UNICEF works with partners to deliver and scale-up lifesaving treatment services for children with severe wasting in conjunction with its early detection in children under five years old.

Simultaneously, with partners, UNICEF delivers preventive nutrition services including micronutrient supplements, growth monitoring and counselling and support on breastfeeding and age-appropriate complementary feeding.

“what we’re calling for at UNICEF is for concerted efforts, so that we can all work together to provide children with with malnutrition, with the assistance they need, because it’s a sort of an illness, at some point, it becomes a sort of an illness,” Juliette says.
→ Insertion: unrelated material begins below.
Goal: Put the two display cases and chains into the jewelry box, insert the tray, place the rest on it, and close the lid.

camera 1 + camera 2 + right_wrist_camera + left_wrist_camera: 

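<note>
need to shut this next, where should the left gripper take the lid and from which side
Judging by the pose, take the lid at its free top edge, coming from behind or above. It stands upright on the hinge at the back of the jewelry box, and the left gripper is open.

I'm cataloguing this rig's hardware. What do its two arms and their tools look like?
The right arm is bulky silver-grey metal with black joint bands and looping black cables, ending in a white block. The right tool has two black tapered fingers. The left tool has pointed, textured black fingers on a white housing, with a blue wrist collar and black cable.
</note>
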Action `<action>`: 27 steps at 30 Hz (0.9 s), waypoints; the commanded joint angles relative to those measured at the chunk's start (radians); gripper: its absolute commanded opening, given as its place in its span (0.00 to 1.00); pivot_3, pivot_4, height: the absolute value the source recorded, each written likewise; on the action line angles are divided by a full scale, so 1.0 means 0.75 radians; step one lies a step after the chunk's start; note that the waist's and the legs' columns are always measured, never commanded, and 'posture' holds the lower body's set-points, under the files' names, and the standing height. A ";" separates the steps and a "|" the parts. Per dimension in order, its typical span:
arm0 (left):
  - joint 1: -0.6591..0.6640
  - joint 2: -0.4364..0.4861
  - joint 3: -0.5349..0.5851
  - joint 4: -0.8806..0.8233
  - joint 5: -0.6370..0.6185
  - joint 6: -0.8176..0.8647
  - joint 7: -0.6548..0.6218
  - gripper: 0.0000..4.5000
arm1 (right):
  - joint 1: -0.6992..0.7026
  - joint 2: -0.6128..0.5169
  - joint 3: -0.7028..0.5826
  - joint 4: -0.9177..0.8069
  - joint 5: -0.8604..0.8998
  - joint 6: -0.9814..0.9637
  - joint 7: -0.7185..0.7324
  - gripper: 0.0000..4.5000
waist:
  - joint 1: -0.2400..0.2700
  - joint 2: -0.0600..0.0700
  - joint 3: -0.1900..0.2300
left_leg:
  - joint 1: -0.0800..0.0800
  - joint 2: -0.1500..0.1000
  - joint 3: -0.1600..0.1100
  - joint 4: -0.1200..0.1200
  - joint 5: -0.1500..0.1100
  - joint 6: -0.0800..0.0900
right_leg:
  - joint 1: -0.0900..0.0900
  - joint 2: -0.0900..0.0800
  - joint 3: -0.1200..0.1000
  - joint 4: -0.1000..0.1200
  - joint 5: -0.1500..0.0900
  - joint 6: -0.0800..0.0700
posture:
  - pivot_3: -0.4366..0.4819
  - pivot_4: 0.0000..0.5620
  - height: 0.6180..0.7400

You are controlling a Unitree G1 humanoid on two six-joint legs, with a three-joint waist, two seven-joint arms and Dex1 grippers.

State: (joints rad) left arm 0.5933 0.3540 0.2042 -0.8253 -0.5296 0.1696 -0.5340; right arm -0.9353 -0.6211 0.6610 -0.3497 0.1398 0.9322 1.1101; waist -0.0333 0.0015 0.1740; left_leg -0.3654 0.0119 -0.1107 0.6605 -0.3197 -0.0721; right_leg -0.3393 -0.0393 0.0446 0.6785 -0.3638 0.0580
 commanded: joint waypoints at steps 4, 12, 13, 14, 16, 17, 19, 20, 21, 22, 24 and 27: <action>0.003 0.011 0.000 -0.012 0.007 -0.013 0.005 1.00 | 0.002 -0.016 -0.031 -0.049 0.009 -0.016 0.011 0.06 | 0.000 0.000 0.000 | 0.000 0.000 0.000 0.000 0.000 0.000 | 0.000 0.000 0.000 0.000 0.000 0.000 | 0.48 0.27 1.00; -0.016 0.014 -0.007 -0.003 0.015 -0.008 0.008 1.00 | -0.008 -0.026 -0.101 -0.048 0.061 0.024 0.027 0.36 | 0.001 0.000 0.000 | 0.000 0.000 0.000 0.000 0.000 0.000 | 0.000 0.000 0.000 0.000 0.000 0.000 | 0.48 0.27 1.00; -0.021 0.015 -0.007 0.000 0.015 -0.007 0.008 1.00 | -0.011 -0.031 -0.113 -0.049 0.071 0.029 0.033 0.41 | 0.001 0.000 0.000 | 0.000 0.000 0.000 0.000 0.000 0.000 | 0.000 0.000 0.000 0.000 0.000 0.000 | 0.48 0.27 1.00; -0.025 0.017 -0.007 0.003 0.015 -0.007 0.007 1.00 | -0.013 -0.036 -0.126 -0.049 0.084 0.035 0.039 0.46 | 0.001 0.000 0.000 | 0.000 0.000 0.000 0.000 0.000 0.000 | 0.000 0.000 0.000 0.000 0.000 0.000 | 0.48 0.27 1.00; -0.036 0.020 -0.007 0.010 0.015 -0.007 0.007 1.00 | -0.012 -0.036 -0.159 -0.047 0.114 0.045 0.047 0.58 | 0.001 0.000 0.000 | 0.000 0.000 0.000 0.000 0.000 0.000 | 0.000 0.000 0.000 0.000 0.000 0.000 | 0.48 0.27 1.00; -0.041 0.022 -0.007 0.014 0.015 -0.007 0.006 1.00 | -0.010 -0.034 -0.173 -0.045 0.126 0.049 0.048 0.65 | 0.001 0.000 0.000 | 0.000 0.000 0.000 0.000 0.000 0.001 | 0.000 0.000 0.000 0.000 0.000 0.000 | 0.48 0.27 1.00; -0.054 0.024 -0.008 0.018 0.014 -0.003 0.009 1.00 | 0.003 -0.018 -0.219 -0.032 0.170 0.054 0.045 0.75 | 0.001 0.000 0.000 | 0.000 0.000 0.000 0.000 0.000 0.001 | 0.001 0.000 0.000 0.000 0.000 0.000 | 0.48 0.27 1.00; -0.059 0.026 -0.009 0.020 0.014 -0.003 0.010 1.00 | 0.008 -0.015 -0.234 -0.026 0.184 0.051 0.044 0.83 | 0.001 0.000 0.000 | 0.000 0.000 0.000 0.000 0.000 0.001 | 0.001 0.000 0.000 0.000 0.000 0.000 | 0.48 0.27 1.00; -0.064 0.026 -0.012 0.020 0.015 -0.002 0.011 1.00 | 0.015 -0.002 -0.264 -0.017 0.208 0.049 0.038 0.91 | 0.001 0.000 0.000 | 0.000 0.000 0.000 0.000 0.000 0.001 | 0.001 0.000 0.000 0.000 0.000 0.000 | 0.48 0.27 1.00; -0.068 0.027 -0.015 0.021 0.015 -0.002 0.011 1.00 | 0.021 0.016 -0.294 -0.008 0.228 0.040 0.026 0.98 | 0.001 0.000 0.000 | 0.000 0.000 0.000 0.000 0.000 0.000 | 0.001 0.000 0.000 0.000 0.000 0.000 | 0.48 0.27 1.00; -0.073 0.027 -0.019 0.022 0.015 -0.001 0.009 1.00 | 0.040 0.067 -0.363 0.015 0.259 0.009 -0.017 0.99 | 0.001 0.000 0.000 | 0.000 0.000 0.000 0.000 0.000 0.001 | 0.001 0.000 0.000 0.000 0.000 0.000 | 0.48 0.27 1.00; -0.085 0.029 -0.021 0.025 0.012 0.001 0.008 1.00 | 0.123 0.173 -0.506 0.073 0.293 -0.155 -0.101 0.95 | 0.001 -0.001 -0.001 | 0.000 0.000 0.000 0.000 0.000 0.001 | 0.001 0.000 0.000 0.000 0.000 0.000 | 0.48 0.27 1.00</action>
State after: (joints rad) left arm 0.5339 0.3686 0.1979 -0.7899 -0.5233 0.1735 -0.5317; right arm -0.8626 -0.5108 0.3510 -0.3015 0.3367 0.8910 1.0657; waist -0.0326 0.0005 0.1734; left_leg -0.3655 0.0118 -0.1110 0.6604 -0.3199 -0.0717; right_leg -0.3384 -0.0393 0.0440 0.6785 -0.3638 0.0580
“We need to provide children with the micronutrients that they need, we need to do assessments early on, so that we identify and detect malnutrition among children early on,

“And we need more assistance to come to these countries, including the delivery of the supplements, but also of basic foods and basic medicine so that we avert more children from going hungry and more children from falling ill with malnutrition.”